Parallèlement à ce drame physique, sa vie personnelle bascule dans le chaos de l’Occupation. Sous l’influence de son père, devenu le chef de file de la presse collaborationniste parisienne, elle fréquente la haute société allemande et les cercles de la collaboration. Elle devient une habituée de l’ambassade d’Allemagne, invitée par l’ambassadeur Otto Abetz, un ami intime de la famille. Sa jeunesse avait d’ailleurs déjà été marquée par une immersion dans les cercles nationalistes allemands, sa mère ayant été la maîtresse de l’homme d’État Gustav Stresemann.

Sa vie affective est tout aussi tumultueuse :

  • Un mariage éphémère en décembre 1941 avec Guy de Voisins-Lavernière, un escroc lié à la Gestapo, qu’elle quitte après seulement un mois.
  • Une liaison passionnée avec le champion de ski Émile Allais, qui se solde par une première tentative de suicide.
  • Une relation avec un officier autrichien de la Luftwaffe, le capitaine Wolrad Gerlach, de laquelle naît sa fille Brigitte en mai 1944.

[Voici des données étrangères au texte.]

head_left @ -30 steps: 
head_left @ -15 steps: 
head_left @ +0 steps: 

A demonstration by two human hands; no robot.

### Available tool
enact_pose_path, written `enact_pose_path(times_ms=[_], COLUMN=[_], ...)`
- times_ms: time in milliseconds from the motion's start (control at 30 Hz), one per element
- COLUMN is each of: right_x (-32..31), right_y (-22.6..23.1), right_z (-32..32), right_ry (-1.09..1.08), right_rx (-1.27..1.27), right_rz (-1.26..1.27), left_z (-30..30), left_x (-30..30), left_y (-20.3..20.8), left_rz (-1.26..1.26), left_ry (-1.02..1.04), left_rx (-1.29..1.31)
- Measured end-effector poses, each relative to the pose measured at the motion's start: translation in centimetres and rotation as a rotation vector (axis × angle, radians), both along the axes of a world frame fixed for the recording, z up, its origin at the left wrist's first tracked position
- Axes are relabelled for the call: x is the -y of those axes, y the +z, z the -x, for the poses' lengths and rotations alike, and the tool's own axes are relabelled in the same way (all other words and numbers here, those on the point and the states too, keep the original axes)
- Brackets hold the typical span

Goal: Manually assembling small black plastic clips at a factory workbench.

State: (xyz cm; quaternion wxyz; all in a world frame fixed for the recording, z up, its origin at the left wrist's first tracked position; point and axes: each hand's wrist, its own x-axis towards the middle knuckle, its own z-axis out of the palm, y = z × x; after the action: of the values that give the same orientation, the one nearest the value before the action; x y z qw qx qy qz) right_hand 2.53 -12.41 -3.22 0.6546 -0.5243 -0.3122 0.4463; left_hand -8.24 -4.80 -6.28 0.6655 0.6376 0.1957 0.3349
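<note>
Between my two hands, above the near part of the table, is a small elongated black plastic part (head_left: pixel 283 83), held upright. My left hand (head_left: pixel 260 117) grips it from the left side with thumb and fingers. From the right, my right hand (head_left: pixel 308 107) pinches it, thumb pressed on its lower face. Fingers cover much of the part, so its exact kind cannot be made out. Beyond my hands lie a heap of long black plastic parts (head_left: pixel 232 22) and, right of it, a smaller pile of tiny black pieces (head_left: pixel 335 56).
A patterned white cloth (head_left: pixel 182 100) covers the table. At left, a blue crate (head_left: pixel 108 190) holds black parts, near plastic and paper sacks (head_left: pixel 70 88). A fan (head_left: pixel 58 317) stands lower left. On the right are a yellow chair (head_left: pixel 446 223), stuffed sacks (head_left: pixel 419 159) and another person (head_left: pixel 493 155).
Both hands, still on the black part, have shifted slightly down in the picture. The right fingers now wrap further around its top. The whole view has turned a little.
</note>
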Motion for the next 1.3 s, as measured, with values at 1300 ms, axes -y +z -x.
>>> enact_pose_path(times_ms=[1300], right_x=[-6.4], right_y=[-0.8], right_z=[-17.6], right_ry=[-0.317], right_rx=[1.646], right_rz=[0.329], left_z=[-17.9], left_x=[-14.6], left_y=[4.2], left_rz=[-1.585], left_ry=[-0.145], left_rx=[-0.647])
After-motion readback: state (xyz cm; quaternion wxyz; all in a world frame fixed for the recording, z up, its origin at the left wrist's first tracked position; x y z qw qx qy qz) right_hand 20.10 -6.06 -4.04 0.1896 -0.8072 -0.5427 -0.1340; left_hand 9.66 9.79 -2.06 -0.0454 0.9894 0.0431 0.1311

Après une nouvelle tentative de suicide, elle finit par se mettre au service de son père en devenant sa secrétaire particulière.

La débâcle, le châtiment et l’oubli

En août 1944, l’avancée des troupes alliées sonne le glas de la collaboration parisienne. La famille Luchaire fuit la capitale en catastrophe pour rejoindre l’enclave de Sigmaringen en Allemagne, avant de tenter de se réfugier en Italie. C’est à Mérano, en mai 1945, que Corinne et son père sont finalement arrêtés par les forces alliées.

Incarcée à la prison de Fresnes durant plusieurs mois, elle assiste impuissante à la chute de son clan. Son père, condamné pour haute trahison, est fusillé en février 1946. Quelques mois plus tard, la justice condamne l’actrice des années 30 à dix ans d’indignité nationale. Le cinéma français, désireux de se purifier, raye purement et simplement son nom des génériques de ses anciens films.

Ruinée et gravement malade, elle tente de survivre en publiant son autobiographie en 1949, intitulée Ma drôle de vie. L’ouvrage, écrit pour des raisons financières, est accueilli fraîchement par la critique qui déplore sa naïveté et l’absence de recul sur les heures sombres de l’Occupation. Elle s’éteint finalement le 22 janvier 1950 à la clinique Édouard Rist à Paris, emportée par la tuberculose à l’âge de 28 ans.

Un héritage complexe entre histoire et fiction

Le rôle exact de Corinne Luchaire durant la guerre suscite encore aujourd’hui des débats passionnés. Les historiens s’accordent généralement à dire qu’elle n’avait aucune conviction politique personnelle. Elle semble avoir agi par opportunisme mondain, par goût du luxe et par un amour indéfectible pour son père. Lors de son procès, elle exprimera d’ailleurs ses profonds regrets d’avoir été perdue dans un monde qui la dépassait.

Certaines nuances apparaissent toutefois dans les mémoires de ses contemporains. Ses défenseurs rappellent qu’elle comptait de nombreux amis juifs, à l’instar de son ancienne camarade de lycée Simone Signoret, et qu’elle entretenait des contacts discrets avec la Résistance. Cette ambiguïté continue de fasciner les artistes. L’écrivain Patrick Modiano a souvent évoqué sa silhouette fantomatique dans ses romans, tandis que le cinéaste Xavier Giannoli lui redonne vie sur grand écran dans son long-métrage Les Rayons et les ombres, sorti au printemps 2026.

Le destin tragique de cette comédienne rappelle avec force à quel point la frontière entre la lumière des projecteurs et l’obscurité de l’Histoire peut s’avérer poreuse et fatale pour les âmes trop fragiles.